World Sex Survey Reveals Surprises

Gender Inequality, Not Promiscuity, Main Factor in Sexual Health

Medically Reviewed by Louise Chang, MD on October 31, 2006

Oct. 31, 2006 -- We can't blame it on the kids. The first global analysis of sex-behavior data shows no evidence of a trend toward youthful promiscuity.

The report -- based on surveys from 59 nations -- also shows no support for the common notion that there is a culture of multiple sexual partners in countries with poor sexual health. Multiple sexual partners, it turns out, are more common in industrialized than in developing nations.

So why is sexual health such a huge problem? The study suggests that unequal treatment of girls and women as the major sexual-health issue.

Kaye Wellings, FRCOG, of the London School of Hygiene and Tropical Medicine, and colleagues report the findings as part of The Lancet's Sexual and Reproductive Health Online Series, published Nov. 1.

"People who fear a tide of youthful promiscuity might take heart from the fact that trends towards early and premarital sex are neither as pronounced nor as prevalent as is sometimes assumed," Wellings and colleagues suggest. "The data make a powerful case for an intervention focus on the broader determinants of sexual health, such as poverty and mobility, but especially gender inequality."

Some of the survey's major findings:

  • While there is no major trend toward earlier sexual experience, a trend toward later marriage has led to an increase in premarital sex.
  • Married people have more sex than unmarried people do.
  • Sexual activity among single people is more common in industrialized countries than in developing countries.
  • First sexual experience is often forced or sold.
  • Monogamy is the dominant pattern in most parts of the world. Men report more multiple partnerships than do women. Such men are more likely to live in developed nations.
  • Marriage is no safeguard of sexual health.
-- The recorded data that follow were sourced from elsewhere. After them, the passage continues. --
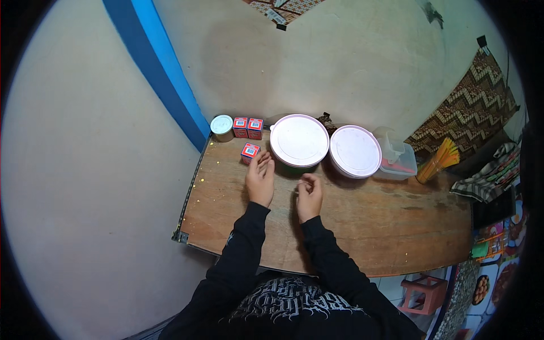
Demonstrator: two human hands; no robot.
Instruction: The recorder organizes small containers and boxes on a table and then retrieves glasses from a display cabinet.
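Note:
My left hand (260, 178) is over the wooden table, its fingertips at the near right edge of a small red and blue box (250, 153); whether they touch cannot be told. Nothing shows in its grasp. My right hand (310, 197) hangs just in front of a large round tub with a pale pink lid (299, 140), its fingers curled and slightly blurred, with no object visible in them. Two more red and blue boxes (240, 127) (255, 128) stand side by side behind the first, beside a round container with a pale lid (222, 125).
Right of the large tub stand a second pink-lidded tub (355, 151), a clear plastic box (397, 163) and a bundle of yellow-orange sticks (440, 159). A folded checked cloth (488, 176) lies at the table's right end. A wall runs behind; a pink stool (423, 293) stands below.

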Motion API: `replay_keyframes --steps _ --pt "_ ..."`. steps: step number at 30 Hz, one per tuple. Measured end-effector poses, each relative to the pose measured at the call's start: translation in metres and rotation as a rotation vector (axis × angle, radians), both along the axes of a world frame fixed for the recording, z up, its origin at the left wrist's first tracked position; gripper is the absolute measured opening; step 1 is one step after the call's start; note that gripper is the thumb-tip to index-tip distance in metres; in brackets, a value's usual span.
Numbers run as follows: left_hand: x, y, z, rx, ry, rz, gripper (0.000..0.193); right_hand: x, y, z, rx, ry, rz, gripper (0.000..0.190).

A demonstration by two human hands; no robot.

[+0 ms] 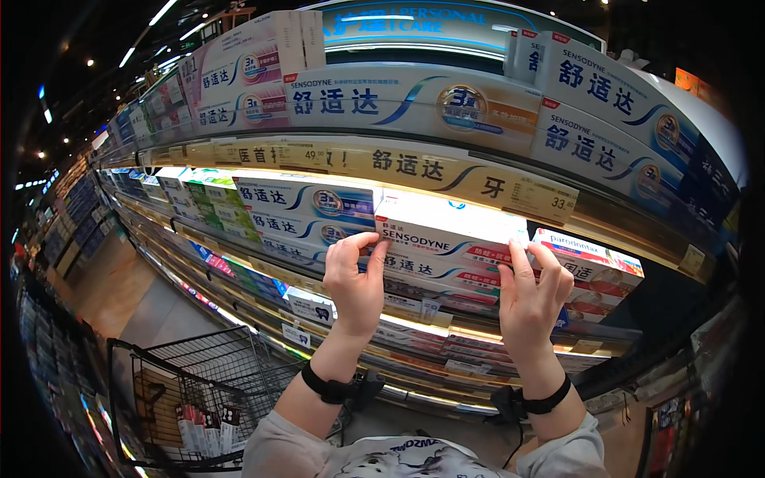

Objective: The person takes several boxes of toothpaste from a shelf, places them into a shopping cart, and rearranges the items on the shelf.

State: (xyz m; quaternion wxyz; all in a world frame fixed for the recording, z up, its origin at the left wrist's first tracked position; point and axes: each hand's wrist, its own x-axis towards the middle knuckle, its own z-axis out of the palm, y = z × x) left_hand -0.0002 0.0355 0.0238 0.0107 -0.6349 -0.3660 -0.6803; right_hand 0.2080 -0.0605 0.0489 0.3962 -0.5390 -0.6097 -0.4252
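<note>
A white Sensodyne toothpaste box (442, 236) lies on top of a stack of similar boxes on a lit shelf. My left hand (357, 281) has its thumb and forefinger at the box's left end. At the right end, the fingers of my right hand (532, 287) touch the box, thumb on the front and forefinger near the top edge. Both hands together hold it by its ends. A Parodontax box (588, 257) lies just right of my right hand. Blue-and-white Sensodyne boxes (305, 200) are stacked to the left.
Above runs a shelf edge with price tags (541, 194), bearing larger Sensodyne boxes (412, 98). Lower shelves hold more boxes (412, 337). A black wire shopping cart (209, 352) with several packages (209, 433) inside stands at lower left. Another display (669, 436) is at lower right.
</note>
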Motion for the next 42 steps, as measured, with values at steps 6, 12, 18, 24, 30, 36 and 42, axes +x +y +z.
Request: replay_keyframes --steps 6,12,18,24,30,36,42 --pt "0.001 0.001 0.0 0.051 0.008 0.021 0.014 -0.002 0.0 0.003 -0.001 -0.013 -0.025 0.041" --pt "0.004 0.002 -0.004 0.06 -0.002 -0.004 0.011 0.002 0.001 0.004 -0.008 -0.035 -0.043 0.041" --pt "0.003 0.004 -0.008 0.087 0.014 0.005 0.01 0.003 0.003 0.001 -0.007 -0.035 -0.049 0.041" --pt "0.002 0.003 -0.013 -0.039 -0.092 -0.063 0.01 0.003 0.001 0.003 -0.013 -0.048 -0.044 0.039" --pt "0.003 -0.001 -0.006 -0.185 -0.22 -0.199 0.01 0.002 0.002 0.002 -0.02 -0.049 -0.047 0.04" --pt "0.002 0.0 -0.008 -0.175 -0.227 -0.204 0.011 0.003 -0.002 0.002 -0.027 -0.04 -0.017 0.043" --pt "-0.004 -0.014 -0.011 -0.167 -0.182 -0.125 0.012 0.027 -0.052 -0.009 0.015 0.071 0.13 0.038"
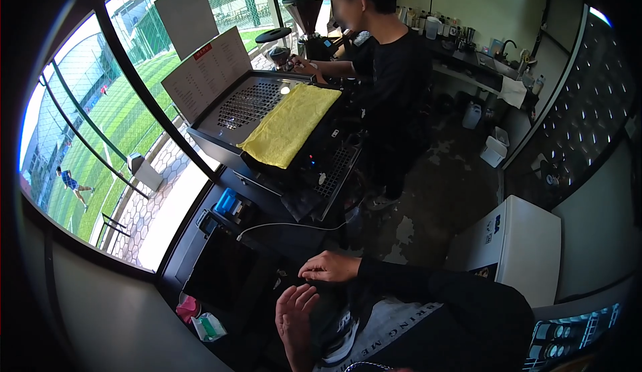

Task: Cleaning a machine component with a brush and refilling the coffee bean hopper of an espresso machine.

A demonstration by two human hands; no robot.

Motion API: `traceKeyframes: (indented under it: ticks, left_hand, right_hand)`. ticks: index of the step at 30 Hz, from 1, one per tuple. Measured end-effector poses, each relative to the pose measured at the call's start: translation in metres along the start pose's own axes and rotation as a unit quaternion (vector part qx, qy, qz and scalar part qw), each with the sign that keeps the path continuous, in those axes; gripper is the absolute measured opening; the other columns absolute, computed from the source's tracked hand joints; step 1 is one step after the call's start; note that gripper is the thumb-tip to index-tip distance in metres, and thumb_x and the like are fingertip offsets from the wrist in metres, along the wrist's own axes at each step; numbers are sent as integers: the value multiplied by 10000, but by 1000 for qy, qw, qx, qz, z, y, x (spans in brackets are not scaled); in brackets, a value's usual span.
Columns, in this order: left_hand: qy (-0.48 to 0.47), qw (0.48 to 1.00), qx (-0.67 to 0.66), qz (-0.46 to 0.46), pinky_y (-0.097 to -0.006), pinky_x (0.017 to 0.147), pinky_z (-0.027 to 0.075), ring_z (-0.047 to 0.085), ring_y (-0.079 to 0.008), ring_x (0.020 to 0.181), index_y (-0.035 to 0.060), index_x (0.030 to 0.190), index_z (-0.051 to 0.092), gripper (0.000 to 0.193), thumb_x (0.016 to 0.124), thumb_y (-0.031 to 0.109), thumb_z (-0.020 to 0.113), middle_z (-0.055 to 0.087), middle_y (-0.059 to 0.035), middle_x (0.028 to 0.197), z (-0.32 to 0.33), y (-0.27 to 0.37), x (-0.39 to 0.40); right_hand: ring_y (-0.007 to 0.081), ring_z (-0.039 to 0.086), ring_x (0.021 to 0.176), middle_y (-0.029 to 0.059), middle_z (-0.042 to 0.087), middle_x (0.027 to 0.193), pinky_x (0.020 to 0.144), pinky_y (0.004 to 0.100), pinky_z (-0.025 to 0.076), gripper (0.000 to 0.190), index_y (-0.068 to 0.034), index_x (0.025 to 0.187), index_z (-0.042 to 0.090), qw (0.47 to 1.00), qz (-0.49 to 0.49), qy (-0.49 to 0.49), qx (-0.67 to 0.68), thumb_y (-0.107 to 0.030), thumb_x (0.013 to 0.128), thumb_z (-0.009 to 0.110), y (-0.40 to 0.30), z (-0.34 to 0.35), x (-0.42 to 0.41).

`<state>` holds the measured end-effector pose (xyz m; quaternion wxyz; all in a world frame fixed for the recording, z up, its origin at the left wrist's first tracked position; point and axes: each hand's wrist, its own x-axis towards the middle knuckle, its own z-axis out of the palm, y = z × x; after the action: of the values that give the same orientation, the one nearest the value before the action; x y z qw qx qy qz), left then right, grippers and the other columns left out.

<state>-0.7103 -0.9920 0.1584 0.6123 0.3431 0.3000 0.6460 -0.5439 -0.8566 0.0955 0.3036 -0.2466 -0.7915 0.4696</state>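
My left hand (297, 314) is raised close to my body, fingers spread and nothing in it. Just beyond it, my right hand (331, 266) hovers with loosely bent fingers, palm turned down; no object shows in it. The hands are near each other but apart. Before them lies a dark counter (173, 276) with a black flat-topped item (220, 266) whose kind is hard to make out. Farther along stands an espresso machine (215, 139) with a yellow cloth (293, 124) draped over its top.
A co-worker (401, 71) stands at the machine, hands by a coffee grinder (278, 53). A white cable (291, 224) crosses near a blue item (227, 201). A pink item (188, 309) and a green-white packet (209, 327) lie left. A white chest-like appliance (529, 251) stands right.
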Motion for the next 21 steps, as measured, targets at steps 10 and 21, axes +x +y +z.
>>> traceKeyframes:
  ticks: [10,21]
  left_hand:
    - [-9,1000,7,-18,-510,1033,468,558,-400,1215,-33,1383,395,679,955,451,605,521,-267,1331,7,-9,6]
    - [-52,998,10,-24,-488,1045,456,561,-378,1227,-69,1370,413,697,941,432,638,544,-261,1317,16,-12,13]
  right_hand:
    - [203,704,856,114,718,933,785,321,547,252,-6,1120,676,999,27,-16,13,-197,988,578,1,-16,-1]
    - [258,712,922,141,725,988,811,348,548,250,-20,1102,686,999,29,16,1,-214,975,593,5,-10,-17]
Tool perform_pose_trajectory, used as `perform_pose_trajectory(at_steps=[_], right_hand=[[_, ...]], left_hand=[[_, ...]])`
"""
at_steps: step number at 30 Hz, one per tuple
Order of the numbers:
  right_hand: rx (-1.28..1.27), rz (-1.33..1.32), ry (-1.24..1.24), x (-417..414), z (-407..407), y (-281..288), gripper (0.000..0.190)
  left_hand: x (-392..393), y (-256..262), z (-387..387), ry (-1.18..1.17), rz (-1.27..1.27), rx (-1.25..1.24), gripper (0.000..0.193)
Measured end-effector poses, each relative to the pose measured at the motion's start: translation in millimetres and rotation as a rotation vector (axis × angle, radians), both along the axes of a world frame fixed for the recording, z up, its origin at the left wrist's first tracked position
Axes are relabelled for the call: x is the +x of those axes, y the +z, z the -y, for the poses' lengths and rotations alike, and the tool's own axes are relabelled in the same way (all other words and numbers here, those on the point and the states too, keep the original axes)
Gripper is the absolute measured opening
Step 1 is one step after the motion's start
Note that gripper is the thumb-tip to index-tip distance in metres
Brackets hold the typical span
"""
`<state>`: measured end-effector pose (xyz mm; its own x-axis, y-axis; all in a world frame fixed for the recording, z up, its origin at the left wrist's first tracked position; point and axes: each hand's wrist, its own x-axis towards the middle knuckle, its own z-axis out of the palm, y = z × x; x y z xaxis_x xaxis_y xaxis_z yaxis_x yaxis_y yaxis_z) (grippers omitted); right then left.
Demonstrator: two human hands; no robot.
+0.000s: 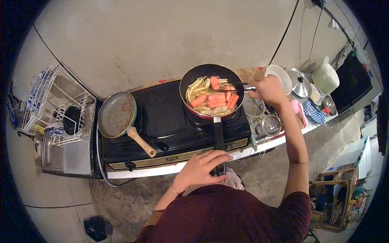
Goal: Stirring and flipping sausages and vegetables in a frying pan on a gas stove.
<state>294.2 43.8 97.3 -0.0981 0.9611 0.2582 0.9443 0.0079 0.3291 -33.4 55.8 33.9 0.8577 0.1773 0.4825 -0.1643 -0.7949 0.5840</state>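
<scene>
Over the right burner sits a dark-lined frying pan with a red outside. In its bubbling oil are orange sausage-like pieces, pale yellow strips like potato fries and some pale pieces. My right hand holds tongs with dark tips, reaching into the pan from the right. One orange piece is at the tong tips, apparently pinched. Around the end of the pan's black handle, my left hand is curled, its fingers above and thumb below.
A second frying pan rests at the left of the black gas stove. Wire strainers, a white bowl, a metal lid and a pink utensil crowd the right counter. A white dish rack stands far left.
</scene>
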Motion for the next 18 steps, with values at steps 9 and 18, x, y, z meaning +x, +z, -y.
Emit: perform_pose_trajectory(at_steps=[9, 18], right_hand=[[0.126, -0.165, 0.054, -25, -13, -21, 0.038], [0.420, -0.251, -0.030, -61, 71, -26, 0.030]], left_hand=[[3, 4, -5, -0.035, -0.018, 0.017, 0.049], [8, -1, -4, -0.033, 0.081, 0.067, 0.048]])
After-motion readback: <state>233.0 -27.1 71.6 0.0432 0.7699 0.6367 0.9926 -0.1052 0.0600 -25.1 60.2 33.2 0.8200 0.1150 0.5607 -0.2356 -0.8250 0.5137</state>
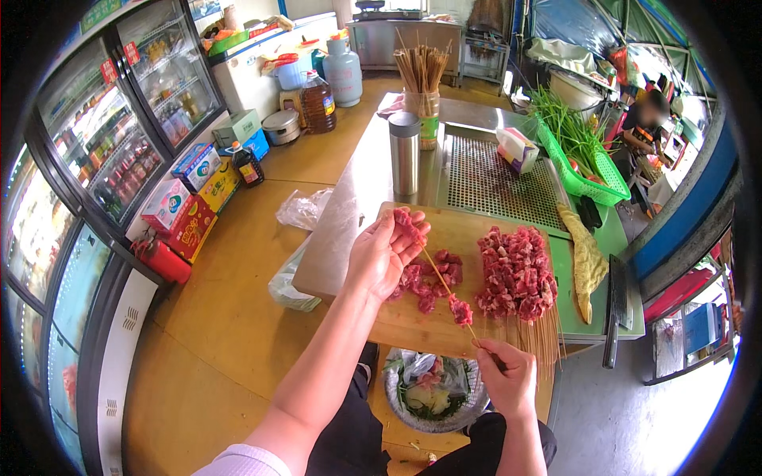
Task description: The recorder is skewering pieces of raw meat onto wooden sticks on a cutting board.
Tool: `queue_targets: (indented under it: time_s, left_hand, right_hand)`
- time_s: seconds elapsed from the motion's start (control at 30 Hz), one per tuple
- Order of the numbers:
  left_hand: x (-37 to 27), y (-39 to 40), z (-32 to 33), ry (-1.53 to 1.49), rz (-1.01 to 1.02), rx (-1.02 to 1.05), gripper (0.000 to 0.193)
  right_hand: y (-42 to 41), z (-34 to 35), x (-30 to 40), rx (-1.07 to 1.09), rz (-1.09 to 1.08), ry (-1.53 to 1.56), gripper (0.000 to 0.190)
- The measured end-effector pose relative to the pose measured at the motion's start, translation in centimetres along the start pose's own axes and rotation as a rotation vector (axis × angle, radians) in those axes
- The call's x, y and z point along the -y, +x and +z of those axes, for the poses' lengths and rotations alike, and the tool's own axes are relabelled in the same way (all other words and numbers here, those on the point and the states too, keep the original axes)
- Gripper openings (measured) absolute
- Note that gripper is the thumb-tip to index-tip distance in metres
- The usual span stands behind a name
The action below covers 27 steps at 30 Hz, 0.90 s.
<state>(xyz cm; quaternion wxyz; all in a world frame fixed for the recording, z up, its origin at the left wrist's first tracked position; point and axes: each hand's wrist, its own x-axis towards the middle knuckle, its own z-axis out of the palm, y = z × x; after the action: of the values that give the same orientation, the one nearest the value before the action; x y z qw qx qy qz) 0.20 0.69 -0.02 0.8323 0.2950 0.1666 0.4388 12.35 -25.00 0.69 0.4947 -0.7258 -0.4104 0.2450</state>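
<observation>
My left hand [387, 247] holds a chunk of raw red meat [407, 226] in its fingers, at the tip end of a thin wooden skewer [437, 271]. Lower on the same stick sits another piece of meat [460, 310]. Pinched in my right hand [506, 372] is the skewer's bare bottom end. Below the stick, loose meat pieces [425, 285] lie on a wooden cutting board [411, 333], partly hidden by my left hand. To their right is a pile of meat-loaded skewers [517, 271], their bare ends sticking out over the board's near edge.
Behind the board stand a steel tumbler [404, 154] and a jar of skewers [422, 107]. A cleaver [616, 309], a cloth [577, 262] and a green basket of greens [580, 149] are to the right. A waste basket [437, 422] sits below. Another person [643, 128] is at far right.
</observation>
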Motion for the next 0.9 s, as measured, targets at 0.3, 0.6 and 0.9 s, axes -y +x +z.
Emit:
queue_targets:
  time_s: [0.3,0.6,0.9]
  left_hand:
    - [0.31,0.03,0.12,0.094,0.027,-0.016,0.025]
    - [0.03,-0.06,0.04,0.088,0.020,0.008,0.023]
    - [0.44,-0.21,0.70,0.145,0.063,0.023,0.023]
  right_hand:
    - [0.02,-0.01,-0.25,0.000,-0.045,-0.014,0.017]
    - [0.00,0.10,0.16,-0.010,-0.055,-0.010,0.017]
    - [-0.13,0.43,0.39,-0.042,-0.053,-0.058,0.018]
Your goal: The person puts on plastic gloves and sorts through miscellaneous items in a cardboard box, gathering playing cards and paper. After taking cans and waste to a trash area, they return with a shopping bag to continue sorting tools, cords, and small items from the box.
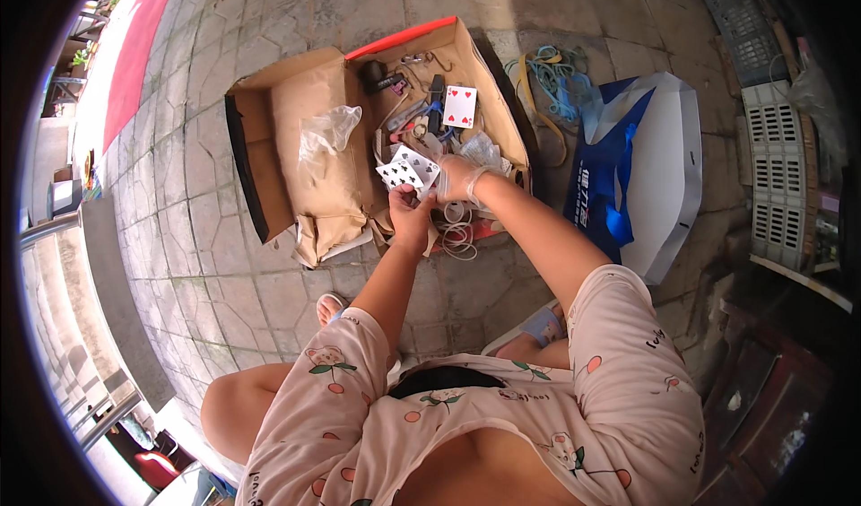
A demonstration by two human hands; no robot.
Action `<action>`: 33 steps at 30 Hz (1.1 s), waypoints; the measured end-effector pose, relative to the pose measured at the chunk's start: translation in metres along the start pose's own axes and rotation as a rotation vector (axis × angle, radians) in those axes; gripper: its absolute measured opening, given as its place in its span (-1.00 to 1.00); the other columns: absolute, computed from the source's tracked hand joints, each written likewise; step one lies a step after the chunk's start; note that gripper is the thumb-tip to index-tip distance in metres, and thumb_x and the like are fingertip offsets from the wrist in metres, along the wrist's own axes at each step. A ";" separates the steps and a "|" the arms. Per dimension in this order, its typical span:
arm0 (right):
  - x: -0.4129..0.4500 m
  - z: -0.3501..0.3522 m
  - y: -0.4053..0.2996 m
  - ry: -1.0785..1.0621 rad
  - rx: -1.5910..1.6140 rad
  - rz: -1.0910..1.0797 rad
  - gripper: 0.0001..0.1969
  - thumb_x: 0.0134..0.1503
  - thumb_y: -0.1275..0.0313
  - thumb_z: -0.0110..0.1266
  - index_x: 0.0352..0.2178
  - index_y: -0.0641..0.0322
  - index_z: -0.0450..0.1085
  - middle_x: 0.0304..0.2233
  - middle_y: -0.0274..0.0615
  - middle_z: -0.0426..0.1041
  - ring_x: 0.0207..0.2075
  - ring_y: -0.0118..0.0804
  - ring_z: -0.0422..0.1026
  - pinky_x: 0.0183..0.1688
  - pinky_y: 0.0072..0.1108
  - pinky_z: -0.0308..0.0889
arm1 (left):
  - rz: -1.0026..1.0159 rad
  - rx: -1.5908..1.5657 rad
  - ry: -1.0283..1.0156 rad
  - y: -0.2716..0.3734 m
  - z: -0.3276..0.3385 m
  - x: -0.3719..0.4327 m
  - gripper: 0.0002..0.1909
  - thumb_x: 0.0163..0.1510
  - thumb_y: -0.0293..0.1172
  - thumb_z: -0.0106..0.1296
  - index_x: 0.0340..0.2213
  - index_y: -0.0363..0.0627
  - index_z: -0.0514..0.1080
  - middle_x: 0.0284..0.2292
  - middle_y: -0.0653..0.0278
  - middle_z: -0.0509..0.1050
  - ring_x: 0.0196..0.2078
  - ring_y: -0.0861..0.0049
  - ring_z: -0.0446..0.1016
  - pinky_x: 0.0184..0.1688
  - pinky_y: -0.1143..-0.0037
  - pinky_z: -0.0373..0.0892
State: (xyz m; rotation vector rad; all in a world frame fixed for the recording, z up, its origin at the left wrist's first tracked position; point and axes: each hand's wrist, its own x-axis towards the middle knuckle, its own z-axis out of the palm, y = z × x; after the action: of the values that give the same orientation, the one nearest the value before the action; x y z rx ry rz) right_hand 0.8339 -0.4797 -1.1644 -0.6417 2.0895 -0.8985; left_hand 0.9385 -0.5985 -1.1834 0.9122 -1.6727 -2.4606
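Observation:
My left hand (410, 218) grips playing cards at their lower edge, over the near part of an open cardboard box (494, 89). A clubs card (399, 173) lies over a spades card (426, 168), both face up. My right hand (460, 176), in a clear plastic glove, is at the right edge of these cards; whether its fingers hold them I cannot tell. Farther in, a four of hearts (461, 106) lies face up on mixed small items. A coiled white cable (459, 233) hangs at the box's near side.
The box's lid (306, 89) lies open at left with a crumpled clear plastic bag (329, 130). Right of the box are tangled blue cord (555, 89), a yellow strap (538, 109) and a blue-and-white bag (656, 169). Plastic crates (773, 169) stand at far right.

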 end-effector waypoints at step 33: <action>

It is more difficult for married women to negotiate safe sex and condom use than it is for single women.
  • Among girls who marry at a very young age, "very early sexual experience within marriage can be coercive and traumatic."
  • Condom use is increasing, but condom-use rates remain low in many developing countries.
  • Public health measures to improve sexual health should focus not only on individual behaviors but also on broader issues such as gender, poverty, and mobility.
  • Public-health messages intended to reduce sexual risk-taking "should respect diversity and preserve choice."
  • School-based sexual education delays and does not hasten onset of sexual activity.

    Based on the evidence they uncover, Wellings and colleagues come to what many will find to be a controversial conclusion.

    "The selection of public-health messages needs to be guided by epidemiological evidence rather than myths and moral stances," they conclude. "The greatest challenge to sexual-health promotion in almost all countries comes from opposition from conservative forces to harm-reduction strategies."

    The researchers call for providing sexual health services to unmarried young women, supplying condoms, decriminalizing commercial sex and homosexual sex, and prosecuting the perpetrators of sexual violence.

    "To do otherwise will force stigmatized behaviors underground, leaving the most vulnerable people unprotected," Wellings and colleagues argue. "Sexuality is an essential part of human nature and its expression needs to be affirmed rather than denied if public-health messages are to be heeded."